# Minho (Portugal) on a snowy day..



## Fern (Dec 3, 2004)

A collection of photos I took during a tour I did with a foreign friend around the Minho region. Following some cold but dry days we were caught by surprise one morning, as we woke up at the "Pousada de S. Bento" in Caniçada, by the snow that gently fell like cotton outside. The images that followed surprised him and were the highlight of the trip!

Enjoy :cheers:


----------



## nestor morales (Feb 1, 2008)

Beautiful. The last time I could see the snow falling down was ten years ago in Santiago during the winter of that year. In my city doesn't never snow in despite we are a southern area. I thought Minho was a spainish region only.The only one portuguese river I knew was Duero. Congratulations for the pictures!


----------



## Fern (Dec 3, 2004)

Where are you from?
Minho is a Portuguese region, the neighbouring Spanish region is Galicia. The source of the Minho river is indeed located in Galicia but the region itself is 100% portuguese


----------



## diegodbs (Mar 12, 2008)

nestor morales said:


> Beautiful. The last time I could see the snow falling down was ten years ago in Santiago during the winter of that year. In my city doesn't never snow in despite we are a southern area. I thought Minho was a spainish region only.The only one portuguese river I knew was Duero. Congratulations for the pictures!


----------



## nestor morales (Feb 1, 2008)

Fern said:


> Where are you from?
> Minho is a Portuguese region, the neighbouring Spanish region is Galicia. The source of the Minho river is indeed located in Galicia but the region itself is 100% portuguese


^^
Region and river are two different thing.I didn't know about a portuguese region called like this. Now I know it thanks to this thread and pics. I just knew about river Miño (Spain) and I thought everything called "miño" was spanish of course.Well, the important thing is today I 've learned a new thing. Do you have any picture of the river?


----------



## nestor morales (Feb 1, 2008)

diegodbs said:


>


^^
there are several rivers rise in Spain and flow into Atlantic or portuguese coast.I will make more of an effort in geographie, cause there are many things I don't know yet!:lol:


----------



## nestor morales (Feb 1, 2008)

Fern said:


> Where are you from?
> Minho is a Portuguese region, the neighbouring Spanish region is Galicia. The source of the Minho river is indeed located in Galicia but the region itself is 100% portuguese


^^
Region and river are two different thing.I didn't know about a portuguese region called like this. Now I know it thanks to this thread and pics. I just knew about river Miño (Spain) and I thought everything called "miño" was spanish of course.Well, the important thing is today I 've learned a new thing. Do you have any picture of the river?


----------



## Oaronuviss (Dec 11, 2002)

Beautiful pictures. How often does it truly snow in Portugal? Ever in the South?


----------



## Fern (Dec 3, 2004)

Most of central and northern Portugal is mountainous (though not very high) so it snows heavily in several regions every year. It is rarer in the south but this year it snowed as far south as Beja and the mountain range in the Algarve.


----------



## Gustavo__Almeida__ (Sep 26, 2008)

Wonderful pics:drool:




Oaronuviss said:


> Beautiful pictures. How often does it truly snow in Portugal? Ever in the South?

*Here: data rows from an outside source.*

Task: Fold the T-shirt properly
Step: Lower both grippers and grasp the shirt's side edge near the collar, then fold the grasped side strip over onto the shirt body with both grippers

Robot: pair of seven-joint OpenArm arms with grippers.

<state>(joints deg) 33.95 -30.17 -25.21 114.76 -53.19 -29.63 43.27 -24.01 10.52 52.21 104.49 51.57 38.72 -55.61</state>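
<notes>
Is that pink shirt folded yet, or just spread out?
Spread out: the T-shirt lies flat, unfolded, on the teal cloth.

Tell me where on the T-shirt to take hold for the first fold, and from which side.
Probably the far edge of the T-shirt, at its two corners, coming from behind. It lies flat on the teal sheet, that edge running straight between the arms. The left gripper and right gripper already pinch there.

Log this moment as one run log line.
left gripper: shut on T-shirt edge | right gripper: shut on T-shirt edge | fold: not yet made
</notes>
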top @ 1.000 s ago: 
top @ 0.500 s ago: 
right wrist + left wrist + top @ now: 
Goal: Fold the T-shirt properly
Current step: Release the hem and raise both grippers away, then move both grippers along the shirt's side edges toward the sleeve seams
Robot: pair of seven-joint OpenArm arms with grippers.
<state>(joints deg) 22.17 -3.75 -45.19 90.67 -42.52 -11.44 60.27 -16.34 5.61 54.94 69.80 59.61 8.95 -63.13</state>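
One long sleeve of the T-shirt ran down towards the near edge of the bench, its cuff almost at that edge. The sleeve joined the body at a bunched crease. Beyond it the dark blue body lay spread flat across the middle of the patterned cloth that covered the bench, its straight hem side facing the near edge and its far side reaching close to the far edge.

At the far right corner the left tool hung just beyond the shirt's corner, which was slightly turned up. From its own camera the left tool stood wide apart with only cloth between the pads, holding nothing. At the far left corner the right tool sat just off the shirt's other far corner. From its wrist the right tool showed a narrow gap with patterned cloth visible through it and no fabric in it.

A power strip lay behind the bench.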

Snow in all winters in the highest mountains of Portugal. Outside these areas is a rare phenomenon. This year the winter is very tight due to a cold front from Siberia attacking across Europe, making snow in unusual areas.:banana:


----------



## Oaronuviss (Dec 11, 2002)

Thanx guys!

And yes, this winter has been very strange for the whole Northern Hemisphere! Cold and odd.


----------



## Fern (Dec 3, 2004)

NP 

It's been cold compared to more recent years but a few decades ago snow was much more common everywhere in Europe at least. My grandmother used to tell us stories about how every winter she used to wake up for school and play in the snow on the way with her schoolmates. Those days are long gone...


----------



## Paulo2004 (Oct 13, 2004)

Beautiful pics of a beautiful country!


----------



## traveler (Jun 12, 2005)

nice pictures!


----------